Video: US House approves Herrera Beutler backed Bipartisan bill to Seal Underground Drug Tunnels on the Southern Border

U.S. House of Representatives today approved a bipartisan bill backed by Congresswoman Jaime Herrera Beutler to help U.S. authorities shut down illegal underground tunnels used by cartels to smuggle drugs and conduct human trafficking underneath the southern border.

The DHS Illicit Cross-Border Tunnel Defense Act authorizes Customs and Border Protection (CBP) to develop a plan and remediate illegal underground tunnels underneath the U.S.-Mexico border. It also directs CBP to develop and report to Congress a plan to improve operations in the effort to seal these illegal tunnels.

“The bill I helped advance for House consideration today would help Border Patrol shut down these illegal underground tunnels used by cartels to smuggle drugs and conduct human trafficking underneath our southern border. This is a commonsense, and very necessary step to slow the trafficking of drugs and human beings which is being felt not just along the border states, but in Southwest Washington state and across this country,” Herrera Beutler said during her remarks on the U.S. House Floor.

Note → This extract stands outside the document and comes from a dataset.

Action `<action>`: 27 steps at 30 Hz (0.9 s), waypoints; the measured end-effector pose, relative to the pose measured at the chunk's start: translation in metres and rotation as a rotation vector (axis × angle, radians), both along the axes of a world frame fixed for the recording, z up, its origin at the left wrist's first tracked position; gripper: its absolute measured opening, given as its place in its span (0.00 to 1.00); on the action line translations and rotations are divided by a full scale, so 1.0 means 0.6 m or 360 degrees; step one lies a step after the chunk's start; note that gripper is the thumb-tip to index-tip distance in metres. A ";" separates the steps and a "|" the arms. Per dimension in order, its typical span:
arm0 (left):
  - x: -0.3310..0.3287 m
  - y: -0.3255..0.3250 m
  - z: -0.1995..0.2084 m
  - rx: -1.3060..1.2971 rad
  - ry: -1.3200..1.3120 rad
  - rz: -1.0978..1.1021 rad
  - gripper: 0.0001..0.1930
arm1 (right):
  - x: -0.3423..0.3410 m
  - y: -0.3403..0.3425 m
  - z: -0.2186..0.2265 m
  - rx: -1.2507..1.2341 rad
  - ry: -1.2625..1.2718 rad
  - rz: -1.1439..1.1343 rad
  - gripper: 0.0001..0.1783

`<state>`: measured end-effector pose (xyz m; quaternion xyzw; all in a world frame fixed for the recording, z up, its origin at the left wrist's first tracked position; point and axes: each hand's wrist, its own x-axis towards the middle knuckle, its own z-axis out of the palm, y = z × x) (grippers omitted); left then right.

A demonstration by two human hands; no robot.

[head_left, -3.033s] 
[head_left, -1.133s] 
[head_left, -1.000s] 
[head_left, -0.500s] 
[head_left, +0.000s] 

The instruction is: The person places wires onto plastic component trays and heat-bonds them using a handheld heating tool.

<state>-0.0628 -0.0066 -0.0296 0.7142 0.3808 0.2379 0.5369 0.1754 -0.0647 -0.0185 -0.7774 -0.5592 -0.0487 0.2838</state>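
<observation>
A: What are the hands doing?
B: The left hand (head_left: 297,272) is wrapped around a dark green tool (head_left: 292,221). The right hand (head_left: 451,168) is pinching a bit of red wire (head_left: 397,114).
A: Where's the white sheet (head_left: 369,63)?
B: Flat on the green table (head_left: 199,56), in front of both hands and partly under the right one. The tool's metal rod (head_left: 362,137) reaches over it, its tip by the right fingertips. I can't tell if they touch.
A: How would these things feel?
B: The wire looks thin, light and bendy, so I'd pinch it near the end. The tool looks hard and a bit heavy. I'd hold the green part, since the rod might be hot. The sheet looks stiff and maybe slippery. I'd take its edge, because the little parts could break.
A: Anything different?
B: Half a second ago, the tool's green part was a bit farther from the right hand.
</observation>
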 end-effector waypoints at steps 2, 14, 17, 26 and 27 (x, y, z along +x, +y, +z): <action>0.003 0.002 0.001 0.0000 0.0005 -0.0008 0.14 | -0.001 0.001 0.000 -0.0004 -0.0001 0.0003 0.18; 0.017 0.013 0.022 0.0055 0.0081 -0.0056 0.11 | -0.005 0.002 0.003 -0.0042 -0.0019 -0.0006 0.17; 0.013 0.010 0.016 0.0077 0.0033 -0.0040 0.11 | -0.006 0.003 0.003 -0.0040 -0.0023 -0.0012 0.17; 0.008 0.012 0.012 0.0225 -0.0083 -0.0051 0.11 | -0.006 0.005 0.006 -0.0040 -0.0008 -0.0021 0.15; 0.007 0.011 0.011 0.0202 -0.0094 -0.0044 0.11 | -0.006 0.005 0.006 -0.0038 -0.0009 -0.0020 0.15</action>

Increases of fentanyl, other illicit drugs, in Southwest Washington

In 2021, the Drug Enforcement Administration outlined in a report that the Pacific Northwest has been flooded with illicit drugs by drug traffickers via the I-5 corridor.

Jaime recently met with the Lewis County Joint Narcotics Enforcement Team (JNET), who reported that about 95% of the drugs they’ve confiscated, including fentanyl, have originated from Mexico. They also report seizing 81 pounds of fentanyl in 2021 – up 380% from the year prior.

2 mg of fentanyl is considered a lethal dose. One pound of fentanyl is deadly enough to kill about 225,000 people, which means the 81 pounds of fentanyl seized in 2021 by the Lewis County JNET is enough to kill every Lewis County resident approximately 221 times over.

Underground tunnels along the border

Last year, Homeland Security Investigations (HSI) special agents found a 183-foot long subterranean tunnel near the international border. Cardell T. Morant, a special agent in charge of HIS San Diego said, “thesetypes of tunnels enable drug traffickers to conduct illicit activities virtually undetected across the U.S.–Mexico border. Discovering and shutting down these tunnels deals a major blow to drug trafficking organizations because it denies them the ability to smuggle drugs, weapons, and people across the border.”